La prima: fin dall’inizio dell’insorgenza nella società civile del Kulturkampf populista, i gruppi dirigenti non hanno avuto la lucidità intellettuale e il coraggio morale della battaglia sui fondamenti teorici ed etici della “mente euro-occidentale”, nella quale il “Logos” è il motore della civilizzazione e la politica democratico-rappresentativa è l’infrastruttura. E’ – era? – una mente fondata sulla tensione incessante della Ragione verso la Realtà totale. Forse la tradizione cattolico-democristiana poco liberale e quella crocio-gramsciana per nulla liberale non hanno aiutato né a cogliere la sfida intellettuale né quella tecnologica.

La seconda: la perenne “sacra fames” dorotea e consociativa del potere ha portato ai cedimenti intellettuali e morali al populismo.

 

I nuovi partiti fondati sull’irrazionalismo

I nuovi partiti sono emersi per le ragioni opposte. Hanno decisamente assecondato, rilanciato e gonfiato tutte le pulsioni dell’irrazionalismo, che è l’altra corrente carsica e minoritaria della storia intellettuale euro-occidentale. Hanno saputo utilizzare con spregiudicatezza i nuovi mezzi di comunicazione.

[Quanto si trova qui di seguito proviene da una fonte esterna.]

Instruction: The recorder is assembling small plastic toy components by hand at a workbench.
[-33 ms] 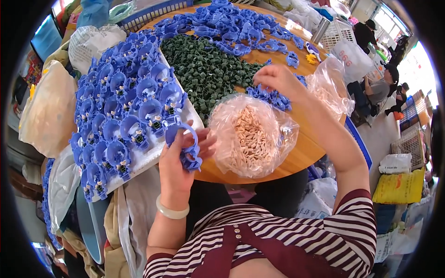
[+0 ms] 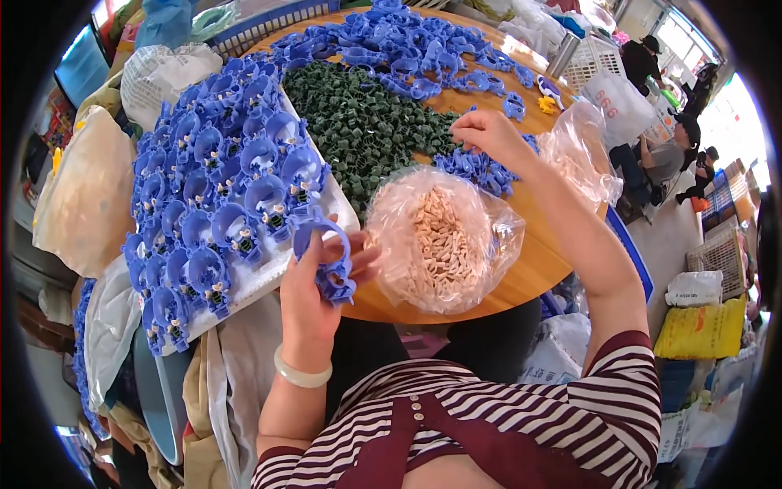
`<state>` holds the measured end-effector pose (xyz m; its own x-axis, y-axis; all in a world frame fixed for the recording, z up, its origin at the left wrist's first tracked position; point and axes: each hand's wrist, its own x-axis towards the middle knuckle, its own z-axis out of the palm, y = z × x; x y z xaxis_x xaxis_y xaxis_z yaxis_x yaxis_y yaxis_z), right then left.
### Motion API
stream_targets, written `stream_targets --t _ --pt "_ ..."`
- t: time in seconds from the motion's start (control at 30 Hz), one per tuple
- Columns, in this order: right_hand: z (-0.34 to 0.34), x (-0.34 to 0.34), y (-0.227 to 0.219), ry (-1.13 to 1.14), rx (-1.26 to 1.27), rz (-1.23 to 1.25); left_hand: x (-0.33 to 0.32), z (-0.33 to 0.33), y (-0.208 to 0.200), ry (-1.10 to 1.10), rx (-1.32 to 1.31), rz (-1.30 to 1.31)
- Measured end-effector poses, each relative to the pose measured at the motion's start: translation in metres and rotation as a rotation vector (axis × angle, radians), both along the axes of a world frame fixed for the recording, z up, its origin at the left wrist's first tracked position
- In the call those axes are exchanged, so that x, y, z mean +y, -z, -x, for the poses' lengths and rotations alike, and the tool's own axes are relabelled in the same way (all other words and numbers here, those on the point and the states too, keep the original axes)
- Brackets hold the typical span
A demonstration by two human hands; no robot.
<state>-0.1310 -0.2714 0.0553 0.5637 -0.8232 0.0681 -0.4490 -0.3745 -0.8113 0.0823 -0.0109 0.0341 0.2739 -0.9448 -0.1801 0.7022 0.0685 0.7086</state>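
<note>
Where bag (image 2: pixel 498 236) gapes, pale pieces (image 2: pixel 440 248) inside

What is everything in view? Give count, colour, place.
table: one, brown, centre
tray: one, white, left side
blue figure pieces: many, blue, on tray
loose blue pieces: many, blue, table's far side and middle
green pieces: many, dark green, mid table
clear bags: two, transparent, table's near edge and right
small pieces: many, pale pink, in the nearer bag
yellow piece: at least one, yellow, table's right
bags and baskets: several, mixed colours, background
people: several, dark or grey clothes, upper right
bangle: one, white, left wrist
left hand: one, bare, near tray, holding blue ring piece
right hand: one, bare, above table, grip unclear
</note>
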Motion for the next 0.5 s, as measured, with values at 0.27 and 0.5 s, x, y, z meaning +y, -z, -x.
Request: stream_targets --t 0.27,0.5 --pt "-0.043 -0.025 0.049 -0.017 0.542 0.529 0.022 0.003 -0.001 0.125 0.129 0.013" --pt "-0.028 -0.02 0.034 -0.043 0.206 0.335 0.028 0.002 0.001 0.14 0.113 0.067"
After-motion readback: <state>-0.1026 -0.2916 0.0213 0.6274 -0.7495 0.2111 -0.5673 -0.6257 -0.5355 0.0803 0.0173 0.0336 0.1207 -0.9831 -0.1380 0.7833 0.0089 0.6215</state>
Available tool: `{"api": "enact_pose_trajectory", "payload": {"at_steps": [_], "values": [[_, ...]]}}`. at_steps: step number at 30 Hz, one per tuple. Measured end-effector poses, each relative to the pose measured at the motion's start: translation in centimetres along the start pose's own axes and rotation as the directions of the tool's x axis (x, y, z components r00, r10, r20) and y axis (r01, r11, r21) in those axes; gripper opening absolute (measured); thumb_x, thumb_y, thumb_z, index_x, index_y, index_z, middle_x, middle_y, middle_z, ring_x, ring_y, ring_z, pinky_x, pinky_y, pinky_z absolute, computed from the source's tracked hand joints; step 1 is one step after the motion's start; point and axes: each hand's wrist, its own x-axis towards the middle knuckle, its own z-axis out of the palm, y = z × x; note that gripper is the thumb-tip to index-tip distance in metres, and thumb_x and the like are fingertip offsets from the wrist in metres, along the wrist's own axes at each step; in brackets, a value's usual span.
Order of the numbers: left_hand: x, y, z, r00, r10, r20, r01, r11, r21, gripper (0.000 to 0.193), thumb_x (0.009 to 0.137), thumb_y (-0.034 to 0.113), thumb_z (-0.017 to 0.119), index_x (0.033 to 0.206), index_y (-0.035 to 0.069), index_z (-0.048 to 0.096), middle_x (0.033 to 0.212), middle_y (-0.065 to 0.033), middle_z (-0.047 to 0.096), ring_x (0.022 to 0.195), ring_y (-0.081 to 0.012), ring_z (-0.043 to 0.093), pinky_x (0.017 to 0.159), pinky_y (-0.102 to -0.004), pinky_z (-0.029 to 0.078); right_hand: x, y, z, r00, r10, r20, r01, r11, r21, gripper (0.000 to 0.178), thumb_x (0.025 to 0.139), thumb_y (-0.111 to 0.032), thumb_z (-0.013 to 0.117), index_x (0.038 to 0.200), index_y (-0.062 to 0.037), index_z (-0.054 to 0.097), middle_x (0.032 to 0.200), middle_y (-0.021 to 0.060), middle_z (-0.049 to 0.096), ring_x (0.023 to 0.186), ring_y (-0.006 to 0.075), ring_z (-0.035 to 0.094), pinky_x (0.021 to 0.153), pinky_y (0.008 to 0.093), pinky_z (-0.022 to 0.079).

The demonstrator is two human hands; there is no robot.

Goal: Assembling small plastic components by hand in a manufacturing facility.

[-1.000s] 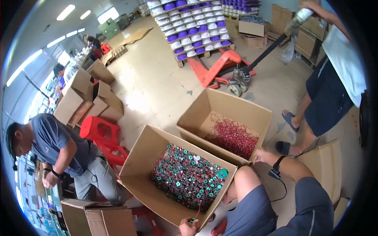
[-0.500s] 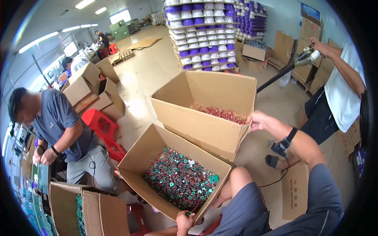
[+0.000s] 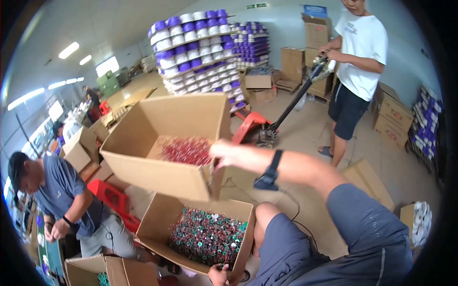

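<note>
My right hand [image 3: 223, 153] grips the near right corner of a large open cardboard box [image 3: 148, 169]. Inside that box, a heap of small red pieces [image 3: 187, 150] covers part of the bottom. Nearer to me stands a second open cardboard box [image 3: 160, 217], filled with small round green and dark parts with red wires [image 3: 207, 236]. My left hand [image 3: 219, 275] is closed over the near edge of this second box. A black strap with a small device [image 3: 268, 176] is on my right wrist.
A person in white [image 3: 360, 47] holds the handle of a red pallet jack [image 3: 250, 126]. At left a seated person [image 3: 71, 190] works beside red stools [image 3: 112, 198] and another box [image 3: 114, 271]. Stacked purple and white cones [image 3: 198, 52] stand behind. Flattened cardboard [image 3: 367, 183] lies right.
The box with red pieces has moved left relative to the nearer box, my right hand still on its corner. My view has turned right, bringing the pallet jack into sight.
</note>
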Motion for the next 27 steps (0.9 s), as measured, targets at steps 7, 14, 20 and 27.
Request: {"api": "enact_pose_trajectory", "payload": {"at_steps": [7,14,20,27], "values": [[-3.2,3.9,-2.5,0.997,-0.074,-0.027,0.075,0.996,0.038,0.038,0.081,0.028,0.082,0.105,0.000,0.072,0.100,-0.0212,0.073,0.093,-0.0317,0.070,0.086,-0.0392,0.054,0.5,-1.8,16.5,0.975,0.204,-0.086,-0.110,0.785,0.609,0.021,0.086,-0.006,0.044,0.099,0.0071,0.053,0.081,0.0231,0.057,0.063,0.0463,0.064,0.054,0.0638,0.056],[0.5,-0.6,-2.4,0.998,0.026,-0.053,-0.020,0.993,0.117,0.036,0.081,0.027,0.083,0.102,0.000,0.073,0.094,-0.0167,0.074,0.085,-0.0258,0.069,0.083,-0.0369,0.054,6.4,-0.5,22.4,0.951,0.308,-0.028,-0.232,0.770,0.595,0.047,0.099,-0.025,0.032,0.130,0.0089,0.040,0.127,0.0320,0.050,0.096,0.0483,0.064,0.071,0.0628,0.055],[3.1,-0.4,-3.9,0.999,0.036,-0.007,-0.035,0.997,0.067,0.033,0.081,0.024,0.080,0.102,-0.001,0.073,0.095,-0.0168,0.074,0.085,-0.0265,0.068,0.082,-0.0374,0.054,6.7,-2.2,24.6,0.849,0.492,-0.192,-0.349,0.796,0.494,0.052,0.102,-0.038,0.033,0.108,0.0079,0.058,0.094,0.0192,0.071,0.069,0.0264,0.069,0.060,0.0425,0.057],[5.9,-1.0,-6.7,0.992,0.041,-0.115,-0.065,0.975,-0.213,0.030,0.085,0.019,0.079,0.103,-0.004,0.071,0.099,-0.0162,0.074,0.088,-0.0229,0.066,0.083,-0.0355,0.053,5.9,-2.1,26.1,0.846,0.492,-0.205,-0.323,0.779,0.537,0.050,0.101,-0.037,0.035,0.107,0.0083,0.057,0.095,0.0185,0.068,0.074,0.0260,0.067,0.063,0.0421,0.057]]}}
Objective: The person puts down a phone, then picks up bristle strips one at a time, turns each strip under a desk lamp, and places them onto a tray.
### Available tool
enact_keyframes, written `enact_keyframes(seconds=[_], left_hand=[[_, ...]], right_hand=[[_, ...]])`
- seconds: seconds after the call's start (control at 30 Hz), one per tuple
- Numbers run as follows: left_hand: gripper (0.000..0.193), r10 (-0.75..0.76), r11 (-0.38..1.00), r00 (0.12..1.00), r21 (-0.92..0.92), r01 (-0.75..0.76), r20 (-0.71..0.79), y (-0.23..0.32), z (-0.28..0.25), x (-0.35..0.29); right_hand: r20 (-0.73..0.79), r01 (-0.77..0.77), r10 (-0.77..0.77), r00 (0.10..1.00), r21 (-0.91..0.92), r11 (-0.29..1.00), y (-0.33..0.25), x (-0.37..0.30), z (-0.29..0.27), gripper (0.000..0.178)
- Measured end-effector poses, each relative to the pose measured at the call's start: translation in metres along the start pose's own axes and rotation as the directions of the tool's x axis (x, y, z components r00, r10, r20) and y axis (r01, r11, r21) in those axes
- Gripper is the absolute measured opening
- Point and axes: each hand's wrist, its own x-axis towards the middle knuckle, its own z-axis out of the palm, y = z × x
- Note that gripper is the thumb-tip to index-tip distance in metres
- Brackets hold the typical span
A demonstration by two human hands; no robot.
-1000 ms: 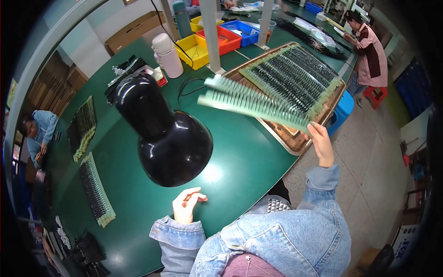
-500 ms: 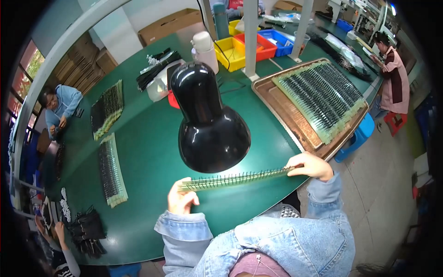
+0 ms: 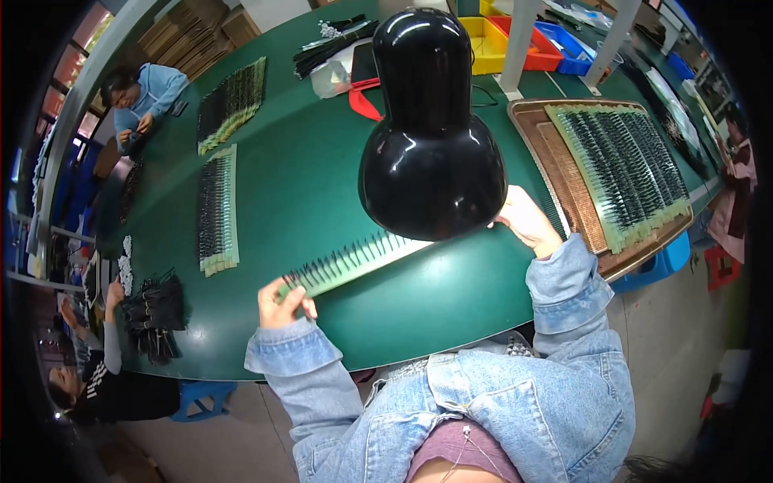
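Observation:
A long pale-green strip with a row of thin dark pins along it stretches between my hands, low over the green table. My left hand grips its left end, thumb on top. The strip slants up to the right and passes under a black desk lamp, whose shade hides its right part. My right hand is at the lamp's right edge, fingers bent and partly covered by the shade, so its hold on the strip's far end is hidden.
Right of my right hand, a brown tray holds several similar strips. More strips lie at left and far left. Black cord bundles lie near the left edge. Coloured bins stand behind the lamp. Co-workers sit around the table.
My view has shifted, so the table appears lower and the lamp more to the right. The strip has tilted, its right end going beneath the lamp, and my right hand has moved up beside the shade.

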Motion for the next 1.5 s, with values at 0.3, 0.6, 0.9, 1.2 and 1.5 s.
enact_keyframes(seconds=[0.3, 0.6, 0.9, 1.2, 1.5], left_hand=[[0.033, 0.214, 0.959, 0.963, -0.153, -0.239, -0.160, 0.009, 0.047, 0.034], [0.033, 0.142, 0.927, 0.899, -0.262, -0.268, -0.414, -0.007, 0.033, 0.018], [0.034, 0.213, 0.904, 0.883, -0.258, -0.341, -0.419, 0.000, 0.040, 0.012], [0.034, 0.271, 0.885, 0.915, -0.297, -0.359, -0.299, -0.006, 0.030, 0.006], [0.028, 0.286, 0.883, 0.929, -0.311, -0.352, -0.236, -0.005, 0.065, 0.001]], right_hand=[[-0.386, 0.139, 0.076, 0.919, 0.500, 0.855, 0.018, -0.015, 0.003, 0.021], [-0.310, 0.127, 0.016, 0.951, 0.436, 0.891, -0.012, -0.037, 0.017, 0.018], [-0.180, 0.091, -0.044, 0.983, 0.266, 0.960, -0.016, -0.039, 0.018, 0.011], [-0.203, 0.031, 0.038, 0.978, 0.324, 0.945, -0.013, -0.038, 0.021, 0.011], [-0.478, 0.119, 0.113, 0.871, 0.429, 0.896, 0.004, -0.030, 0.005, 0.026]])
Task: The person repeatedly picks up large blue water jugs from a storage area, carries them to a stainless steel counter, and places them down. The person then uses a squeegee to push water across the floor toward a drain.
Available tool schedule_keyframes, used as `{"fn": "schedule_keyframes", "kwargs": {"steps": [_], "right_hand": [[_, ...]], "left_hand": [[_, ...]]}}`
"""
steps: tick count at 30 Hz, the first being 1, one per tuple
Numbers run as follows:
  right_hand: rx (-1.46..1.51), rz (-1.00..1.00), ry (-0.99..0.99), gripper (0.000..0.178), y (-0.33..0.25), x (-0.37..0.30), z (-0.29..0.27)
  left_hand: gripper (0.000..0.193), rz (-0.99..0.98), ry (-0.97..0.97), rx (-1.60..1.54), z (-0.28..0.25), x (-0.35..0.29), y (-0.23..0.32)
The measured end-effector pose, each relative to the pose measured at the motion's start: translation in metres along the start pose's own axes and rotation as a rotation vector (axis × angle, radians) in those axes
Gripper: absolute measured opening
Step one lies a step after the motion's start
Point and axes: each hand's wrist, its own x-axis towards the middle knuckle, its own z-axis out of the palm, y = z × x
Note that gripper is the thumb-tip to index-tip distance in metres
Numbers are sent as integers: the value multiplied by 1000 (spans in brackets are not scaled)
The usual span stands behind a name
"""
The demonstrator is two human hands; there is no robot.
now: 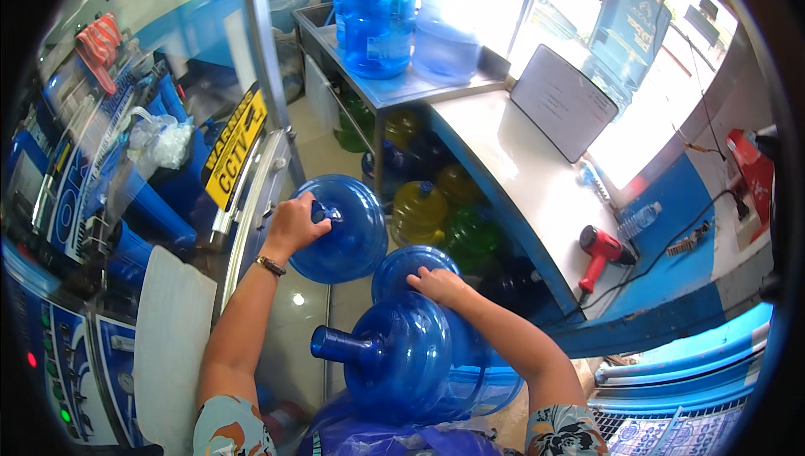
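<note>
My left hand (pixel 295 226) is wrapped around the short neck of a round blue water jug (pixel 352 242), which hangs or stands upright by the glass door. My right hand (pixel 438 286) is closed at the top of a second blue water jug (pixel 412 261); its neck is hidden under my fingers. Nearest to me, a third blue water jug (pixel 407 351) lies tilted, its open neck pointing left. It overlaps the jug under my right hand and hides the lower part of it.
Blue jugs (pixel 377 32) stand on a metal counter (pixel 402 95). Yellow (pixel 419 211) and green (pixel 472 234) jugs sit underneath. On the white table (pixel 503 154) at right are a whiteboard (pixel 563 102) and a red heat gun (pixel 602 255) with a cord. A glass door (pixel 231 154) borders the left.
</note>
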Motion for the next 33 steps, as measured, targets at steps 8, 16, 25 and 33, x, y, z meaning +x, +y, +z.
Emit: {"fn": "schedule_keyframes", "kwargs": {"steps": [8, 16, 25, 33], "right_hand": [[-36, -238, -23, 42, 98, 123, -23], [-44, -355, -112, 27, 172, 331, -55], [-58, -475, -120, 25, 183, 523, -78], [-16, -501, -140, 25, 162, 646, -81]], "left_hand": [[48, -239, 229, 308, -19, 107, -35], [42, -287, 340, 315, -24, 189, -123], [43, -408, 397, 293, -46, 186, -236], [46, -659, 346, 449, -25, 333, -347]]}}
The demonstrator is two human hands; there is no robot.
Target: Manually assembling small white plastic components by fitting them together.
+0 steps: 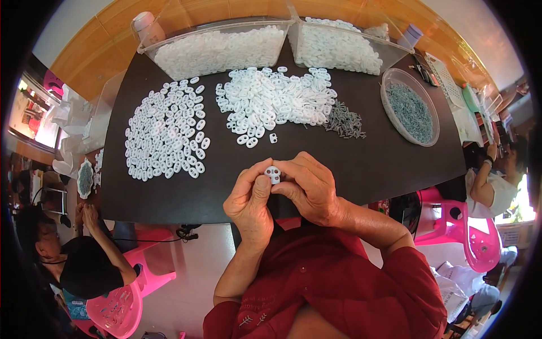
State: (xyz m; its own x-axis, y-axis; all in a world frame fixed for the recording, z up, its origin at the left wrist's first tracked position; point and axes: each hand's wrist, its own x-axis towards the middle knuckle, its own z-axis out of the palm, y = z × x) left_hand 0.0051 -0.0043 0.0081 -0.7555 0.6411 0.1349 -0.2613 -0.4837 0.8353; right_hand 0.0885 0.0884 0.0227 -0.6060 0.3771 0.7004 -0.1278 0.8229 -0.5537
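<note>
Between my hands, just above the near part of the table, is a small white plastic piece with round dark holes (272, 173); it may be two pieces set together, but I cannot tell. The fingers and thumb of my left hand (252, 198) pinch it from the left. My right hand (309, 189) grips it from the other side, with the thumb low and the fingers over the top. Beyond them a single white two-holed piece (274, 138) lies apart from a heap of loose white pieces (257, 101). Beside that heap is a pile of small grey pins (343, 120).
Oval two-holed white pieces (164, 130) spread over the table's left. Two clear bins (220, 52) of white parts stand at the back. A round clear tray (387, 107) holds grey-green pins at right. Seated people (84, 254) are at both sides, with pink chairs (118, 308).
</note>
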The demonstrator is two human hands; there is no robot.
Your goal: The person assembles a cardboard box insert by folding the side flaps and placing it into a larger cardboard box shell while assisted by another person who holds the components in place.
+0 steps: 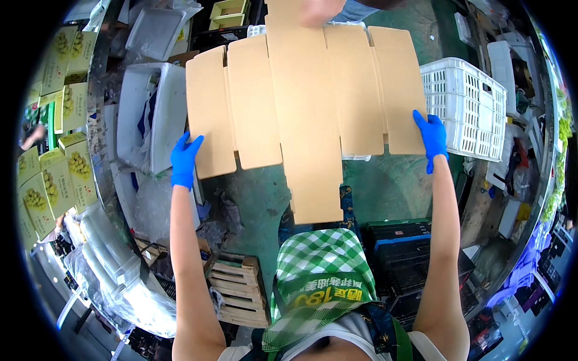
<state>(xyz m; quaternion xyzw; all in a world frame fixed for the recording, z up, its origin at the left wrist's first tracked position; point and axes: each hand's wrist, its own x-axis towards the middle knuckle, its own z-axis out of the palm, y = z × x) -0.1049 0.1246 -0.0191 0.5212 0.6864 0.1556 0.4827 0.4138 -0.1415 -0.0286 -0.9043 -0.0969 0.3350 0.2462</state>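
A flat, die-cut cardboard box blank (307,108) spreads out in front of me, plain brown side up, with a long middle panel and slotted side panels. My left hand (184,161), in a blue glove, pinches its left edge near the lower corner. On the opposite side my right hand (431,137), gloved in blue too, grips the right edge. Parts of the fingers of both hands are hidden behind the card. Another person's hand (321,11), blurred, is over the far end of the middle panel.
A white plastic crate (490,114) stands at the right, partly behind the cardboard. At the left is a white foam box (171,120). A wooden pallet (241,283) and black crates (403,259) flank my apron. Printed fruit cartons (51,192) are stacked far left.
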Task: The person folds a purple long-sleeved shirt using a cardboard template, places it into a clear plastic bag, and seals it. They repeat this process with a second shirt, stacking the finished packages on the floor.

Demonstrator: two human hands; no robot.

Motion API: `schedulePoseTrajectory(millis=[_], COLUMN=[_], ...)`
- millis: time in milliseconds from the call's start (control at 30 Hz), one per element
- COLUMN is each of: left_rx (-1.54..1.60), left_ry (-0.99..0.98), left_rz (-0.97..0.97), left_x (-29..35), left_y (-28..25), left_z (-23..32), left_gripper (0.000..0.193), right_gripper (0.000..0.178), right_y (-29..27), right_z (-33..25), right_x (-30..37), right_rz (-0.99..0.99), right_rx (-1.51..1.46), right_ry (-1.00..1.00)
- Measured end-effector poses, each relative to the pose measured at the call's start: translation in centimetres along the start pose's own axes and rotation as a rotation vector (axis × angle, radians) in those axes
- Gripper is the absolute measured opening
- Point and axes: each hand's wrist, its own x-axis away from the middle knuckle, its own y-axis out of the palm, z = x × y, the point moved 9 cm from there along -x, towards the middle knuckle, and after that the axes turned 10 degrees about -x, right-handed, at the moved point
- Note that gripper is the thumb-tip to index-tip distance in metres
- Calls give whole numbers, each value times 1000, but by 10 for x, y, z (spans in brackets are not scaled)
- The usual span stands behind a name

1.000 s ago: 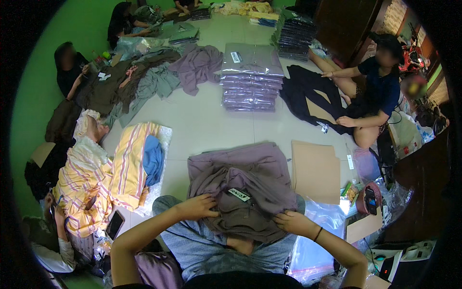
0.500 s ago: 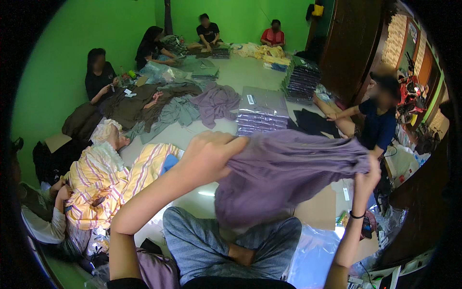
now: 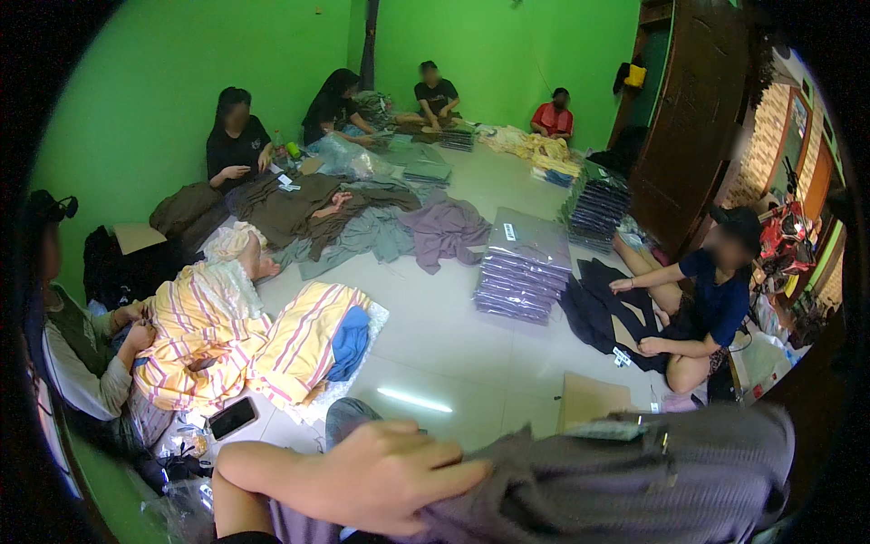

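Note:
A purple-grey ribbed garment (image 3: 634, 476) stretches across the lower right, close in front of me. My left hand (image 3: 408, 476) grips its left end, with the fingers curled over the cloth. The fabric hides my right hand and most of my lap. Along the garment's upper edge, a small label (image 3: 616, 428) shows. Just beyond the cloth, a flat brown cardboard sheet (image 3: 589, 399) lies on the floor.
A stack of bagged purple garments (image 3: 521, 281) stands ahead. To its right, a co-worker (image 3: 720, 281) handles a black garment (image 3: 616, 313). Yellow striped cloth (image 3: 308, 340) and a phone (image 3: 233, 419) lie left. Several people sit along the green walls (image 3: 181, 82).
The garment has come down and nearer, spreading over the lower right. My left hand has lowered with it, and my right hand has gone out of sight. The view has turned left.

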Motion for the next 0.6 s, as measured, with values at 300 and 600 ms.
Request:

La cultura populistica – l’”uno vale uno”, la democrazia diretta, la casta corrotta, il sapere e le competenze me li procuro da me, l’individualismo radicale sotto le false specie dell’organicismo e l’odio dell’altro, l’autarchia sovranista – è nata prima di Grillo, di Salvini e di Meloni, è stata ed è ancora coccolata dalle Reti Mediaset, si è radicata profondamente nel Paese, ha allargato il ventaglio della propria rappresentanza: il M5S, la Lega di Salvini, FdI di Meloni, settori del PD meridionale – si veda alla voce Emiliano. E’ maggioranza culturale nel Paese, soprattutto nel Centro-Sud.

Il fatto che il populismo si sia spalmato sull’intero sistema politico indebolisce il M5S, ma non la propria carica eversiva. Non il fascismo di ritorno, non il fascismo eterno, ma il populismo è il pericolo più grave e la minaccia della convivenza civile. Salvini e Meloni sono pericolosi per il futuro del Paese non per le ragioni che quotidianamente l’ANPI denuncia, ma perché sono peronisti. Il peronismo all’italiana, con il suo disprezzo per la democrazia rappresentativa, e la sua politica economica dei “pani e dei pesci”, è motore di declino del Paese.